GSTP1 rs1138272 Polymorphism Affects Prostate Cancer Risk

Background and Objectives: One of the most frequent genetic alterations reported to date in prostate cancer (PC) is aberrant methylation of glutathione transferase P1 (GSTP1). Taking into consideration the involvement of oxidative stress in PC pathogenesis and recent advances in scientific understanding of the role of GSTP1*Ala114Val rs1138272 polymorphism in carcinogenesis, we hypothesized that this single-nucleotide polymorphism (SNP) influences the risk of PC independently of, or in combination with, other GST polymorphisms, including GSTP1*IIe105Val rs1695 or GSTM1 and GSTT1 deletion polymorphisms. Materials and Methods: Genotyping was performed in 237 PC cases and in 236 age-matched controls by multiplex polymerase chain reaction (PCR) for deletion of GST polymorphisms and by quantitative PCR for SNPs. Results: We found that carriers of either GSTP1*Val (rs1138272) or GSTP1*Val (rs1695) variant alleles had a PC risk compared to individuals with both referent alleles (OR = 4.93, 95%CI: 2.89–8.40, p < 0.001 and OR = 1.8, 95%CI: 1.19–2.73, p = 0.006, respectively). Additionally, in a haplotype analysis we found that individuals with GSTP1*C haplotype, represented by both variant alleles (GSTP1*Val rs1695 + GSTP1*Val rs1138272), had a 5.46 times higher risk of PC development compared to individuals with the most frequent haplotype (95%CI = 2.56–11.65, p < 0.001), suggesting a potential role of those variants in PC susceptibility.

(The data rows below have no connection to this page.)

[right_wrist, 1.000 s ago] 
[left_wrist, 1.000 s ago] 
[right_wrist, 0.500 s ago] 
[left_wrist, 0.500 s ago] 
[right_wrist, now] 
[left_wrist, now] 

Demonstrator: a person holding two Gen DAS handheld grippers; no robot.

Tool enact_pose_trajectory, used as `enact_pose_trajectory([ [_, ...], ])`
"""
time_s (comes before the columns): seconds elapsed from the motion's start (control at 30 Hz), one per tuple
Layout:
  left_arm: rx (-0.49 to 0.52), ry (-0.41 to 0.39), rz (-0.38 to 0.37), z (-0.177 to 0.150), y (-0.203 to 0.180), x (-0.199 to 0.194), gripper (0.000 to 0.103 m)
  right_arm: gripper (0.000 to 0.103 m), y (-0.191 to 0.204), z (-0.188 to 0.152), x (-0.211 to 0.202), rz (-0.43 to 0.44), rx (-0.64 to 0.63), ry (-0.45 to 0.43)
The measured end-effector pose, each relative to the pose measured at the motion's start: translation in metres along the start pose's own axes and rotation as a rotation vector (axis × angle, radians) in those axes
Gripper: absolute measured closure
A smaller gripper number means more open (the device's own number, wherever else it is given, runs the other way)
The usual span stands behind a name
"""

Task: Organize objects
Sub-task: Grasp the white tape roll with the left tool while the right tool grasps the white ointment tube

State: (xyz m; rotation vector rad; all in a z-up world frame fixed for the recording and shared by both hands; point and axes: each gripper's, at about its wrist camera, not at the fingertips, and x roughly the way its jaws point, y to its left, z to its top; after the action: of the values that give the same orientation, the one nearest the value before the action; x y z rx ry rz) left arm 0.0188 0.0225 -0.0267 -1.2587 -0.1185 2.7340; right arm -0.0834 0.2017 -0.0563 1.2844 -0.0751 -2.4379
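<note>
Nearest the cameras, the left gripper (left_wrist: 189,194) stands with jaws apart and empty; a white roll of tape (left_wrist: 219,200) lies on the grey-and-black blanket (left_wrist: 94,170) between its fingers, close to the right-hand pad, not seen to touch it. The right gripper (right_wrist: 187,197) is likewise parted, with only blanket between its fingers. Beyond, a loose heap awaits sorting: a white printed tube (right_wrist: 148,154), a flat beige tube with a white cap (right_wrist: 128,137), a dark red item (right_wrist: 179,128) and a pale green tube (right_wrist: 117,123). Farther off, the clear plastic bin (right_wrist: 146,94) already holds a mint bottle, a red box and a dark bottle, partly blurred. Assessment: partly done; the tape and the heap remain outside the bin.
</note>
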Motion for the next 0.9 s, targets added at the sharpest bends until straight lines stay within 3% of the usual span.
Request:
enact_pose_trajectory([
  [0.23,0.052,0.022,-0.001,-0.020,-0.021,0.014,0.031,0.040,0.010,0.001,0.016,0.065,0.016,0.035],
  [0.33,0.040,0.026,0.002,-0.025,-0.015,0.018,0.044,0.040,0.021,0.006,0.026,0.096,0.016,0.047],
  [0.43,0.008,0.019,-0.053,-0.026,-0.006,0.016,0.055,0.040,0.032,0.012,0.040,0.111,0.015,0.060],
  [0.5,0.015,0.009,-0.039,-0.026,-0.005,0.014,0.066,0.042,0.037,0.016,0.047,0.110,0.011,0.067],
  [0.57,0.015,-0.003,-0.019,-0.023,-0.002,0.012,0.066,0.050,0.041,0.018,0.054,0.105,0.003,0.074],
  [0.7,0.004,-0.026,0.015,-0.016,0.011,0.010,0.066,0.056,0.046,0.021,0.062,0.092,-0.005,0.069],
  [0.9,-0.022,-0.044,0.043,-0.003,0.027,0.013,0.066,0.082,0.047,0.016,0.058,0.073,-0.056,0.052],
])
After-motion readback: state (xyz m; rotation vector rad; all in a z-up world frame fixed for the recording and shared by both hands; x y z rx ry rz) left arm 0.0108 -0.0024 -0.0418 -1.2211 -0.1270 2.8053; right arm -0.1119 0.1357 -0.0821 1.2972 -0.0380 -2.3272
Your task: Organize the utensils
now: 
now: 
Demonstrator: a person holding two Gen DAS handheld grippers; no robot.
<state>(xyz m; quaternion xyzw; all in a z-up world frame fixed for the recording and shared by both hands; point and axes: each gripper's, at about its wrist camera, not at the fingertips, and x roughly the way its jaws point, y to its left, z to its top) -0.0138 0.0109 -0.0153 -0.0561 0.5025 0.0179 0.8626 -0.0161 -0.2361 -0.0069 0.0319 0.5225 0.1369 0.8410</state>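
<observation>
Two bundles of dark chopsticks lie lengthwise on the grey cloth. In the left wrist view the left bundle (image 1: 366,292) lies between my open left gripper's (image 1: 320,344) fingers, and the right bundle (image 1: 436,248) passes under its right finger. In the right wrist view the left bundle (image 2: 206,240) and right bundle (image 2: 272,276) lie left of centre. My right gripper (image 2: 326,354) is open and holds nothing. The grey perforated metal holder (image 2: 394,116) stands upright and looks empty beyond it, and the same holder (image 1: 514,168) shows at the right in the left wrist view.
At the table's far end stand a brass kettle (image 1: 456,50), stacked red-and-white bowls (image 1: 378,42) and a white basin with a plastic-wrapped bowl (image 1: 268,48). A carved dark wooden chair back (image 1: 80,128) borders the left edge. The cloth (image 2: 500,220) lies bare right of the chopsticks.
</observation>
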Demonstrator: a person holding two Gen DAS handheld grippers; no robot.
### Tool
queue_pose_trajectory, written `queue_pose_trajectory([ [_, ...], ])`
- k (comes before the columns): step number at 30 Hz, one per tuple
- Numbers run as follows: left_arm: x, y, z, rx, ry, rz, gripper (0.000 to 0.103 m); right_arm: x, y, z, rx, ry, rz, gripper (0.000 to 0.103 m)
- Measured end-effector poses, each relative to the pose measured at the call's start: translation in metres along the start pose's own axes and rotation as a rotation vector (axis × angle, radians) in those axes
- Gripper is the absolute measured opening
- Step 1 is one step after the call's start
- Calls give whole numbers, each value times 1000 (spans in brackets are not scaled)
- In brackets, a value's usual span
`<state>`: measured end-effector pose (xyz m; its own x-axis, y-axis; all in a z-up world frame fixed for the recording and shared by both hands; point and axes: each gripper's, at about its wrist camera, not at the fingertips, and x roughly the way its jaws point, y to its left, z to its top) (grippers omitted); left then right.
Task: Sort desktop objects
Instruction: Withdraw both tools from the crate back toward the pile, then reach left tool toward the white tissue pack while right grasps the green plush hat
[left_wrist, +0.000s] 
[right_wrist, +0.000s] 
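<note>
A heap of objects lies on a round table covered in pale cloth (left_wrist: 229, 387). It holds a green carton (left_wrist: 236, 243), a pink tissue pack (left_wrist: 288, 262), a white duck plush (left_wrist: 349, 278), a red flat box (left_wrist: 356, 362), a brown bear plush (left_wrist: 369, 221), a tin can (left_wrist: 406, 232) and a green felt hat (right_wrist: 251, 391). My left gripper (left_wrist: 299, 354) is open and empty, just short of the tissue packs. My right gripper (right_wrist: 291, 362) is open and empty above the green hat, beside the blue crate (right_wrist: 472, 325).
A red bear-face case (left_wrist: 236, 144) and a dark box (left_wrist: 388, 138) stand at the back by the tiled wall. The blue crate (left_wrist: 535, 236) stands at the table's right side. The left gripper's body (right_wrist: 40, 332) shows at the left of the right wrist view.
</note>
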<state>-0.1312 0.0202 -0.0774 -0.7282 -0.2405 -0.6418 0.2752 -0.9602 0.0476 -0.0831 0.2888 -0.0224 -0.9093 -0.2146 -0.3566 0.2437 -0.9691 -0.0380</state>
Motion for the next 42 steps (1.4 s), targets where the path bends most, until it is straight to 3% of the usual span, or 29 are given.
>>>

A regression analysis on the number of risk-associated alleles per individual (GSTM1*active, GSTT1*null, GSTP1*Val rs1695 and GSTP1*Val rs1138272) showed a significant increase in the risk of developing PC, from 3.65-fold in carriers of two risk alleles (95%CI = 1.55–8.61, p = 0.003) to an approximately 12-fold increase in carriers of all four risk alleles (95%CI = 3.05–44.93, p < 0.001). Conclusion: Prostate cancer may be influenced by multiple glutathione transferase (GST) polymorphic genes, especially GSTP1, highlighting the role of gene–gene interactions in human susceptibility to this cancer.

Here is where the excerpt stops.